Dr. Nkrumah, Ghana's founding prime minister, and Tanzania's founding leader, Mwalimu Nyerere, had a few things in common. In African Socialism Revisited, Nkrumah wrote:
Any meaningful humanism must begin from egalitarianism and must lead to objectively chosen policies for safeguarding and sustaining egalitarianism. Hence socialism.
In a speech delivered in Ottawa Canada in 1998 Mwalimu Nyerere said:
The Arusha Declaration...together with our national language, Kiswahili, and a highly politicized and disciplined National Army, transformed what had been a motley of more than 126 tribes into a cohesive nation. That achievement goes a long way to explain the political stability which my country still enjoys today. That stability comes under ever-increasing strain as inequalities of wealth and power within the country get greater and as our economic woes persist.

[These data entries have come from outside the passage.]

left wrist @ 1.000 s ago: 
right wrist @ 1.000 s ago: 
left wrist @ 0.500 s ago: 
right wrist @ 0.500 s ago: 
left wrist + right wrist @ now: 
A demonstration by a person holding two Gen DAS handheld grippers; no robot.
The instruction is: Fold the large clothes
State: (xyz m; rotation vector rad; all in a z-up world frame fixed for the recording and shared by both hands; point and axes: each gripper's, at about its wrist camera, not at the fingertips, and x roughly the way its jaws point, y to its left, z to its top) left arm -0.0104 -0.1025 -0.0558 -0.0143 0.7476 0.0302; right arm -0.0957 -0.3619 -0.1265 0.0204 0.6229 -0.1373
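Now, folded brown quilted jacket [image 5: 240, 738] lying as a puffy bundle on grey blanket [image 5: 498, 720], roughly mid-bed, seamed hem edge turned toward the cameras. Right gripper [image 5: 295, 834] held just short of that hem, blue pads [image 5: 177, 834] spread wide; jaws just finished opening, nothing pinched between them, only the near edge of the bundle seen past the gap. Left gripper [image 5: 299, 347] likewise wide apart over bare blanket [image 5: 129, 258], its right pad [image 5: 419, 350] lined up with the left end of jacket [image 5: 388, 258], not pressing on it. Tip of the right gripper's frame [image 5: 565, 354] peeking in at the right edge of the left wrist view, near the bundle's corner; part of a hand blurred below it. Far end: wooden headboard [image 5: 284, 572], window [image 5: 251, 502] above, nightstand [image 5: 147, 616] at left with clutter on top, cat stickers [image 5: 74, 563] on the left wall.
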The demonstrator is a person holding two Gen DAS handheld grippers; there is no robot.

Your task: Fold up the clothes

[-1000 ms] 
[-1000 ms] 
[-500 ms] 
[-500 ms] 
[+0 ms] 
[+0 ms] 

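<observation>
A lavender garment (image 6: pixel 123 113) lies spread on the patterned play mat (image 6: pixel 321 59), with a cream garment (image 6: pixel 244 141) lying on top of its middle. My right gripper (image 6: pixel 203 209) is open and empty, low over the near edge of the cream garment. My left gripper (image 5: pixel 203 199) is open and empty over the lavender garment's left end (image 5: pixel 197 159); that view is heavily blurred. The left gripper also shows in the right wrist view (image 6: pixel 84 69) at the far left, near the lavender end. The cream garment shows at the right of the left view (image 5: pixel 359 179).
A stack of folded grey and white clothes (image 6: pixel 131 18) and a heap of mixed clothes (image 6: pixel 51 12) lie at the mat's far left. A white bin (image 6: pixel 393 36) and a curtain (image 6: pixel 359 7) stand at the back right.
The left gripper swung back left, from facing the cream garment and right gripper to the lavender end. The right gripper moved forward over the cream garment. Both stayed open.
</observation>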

Both were fervent proponents of Pan-Africanism and the unification of the African nations, only differing in how they felt the objective should be reached. Dr. Nkrumah said African countries that had become independent should immediately form a single African government and army. Mwalimu Nyerere said it was best to come together in smaller groups of countries as an intermediary step towards a united Africa.

Those opposing views were not only advocated publicly by the two but, according to Mwalimu Nyerere, continued for many years through private correspondence between him and Nkrumah.

On the 50th anniversary of Ghana's independence, in a speech he delivered in Accra, Mwalimu Nyerere appeared to support Dr. Nkrumah's position. Mwalimu said:
...too many of us had a vested interest of keeping Africa divided....Once you multiply national anthems, national flags and national passports, seats of the United Nations, and individuals entitled to a 21-gun salute, not to speak of a host of ministers and envoys, you would have a whole army of powerful people with vested interests in keeping Africa divided.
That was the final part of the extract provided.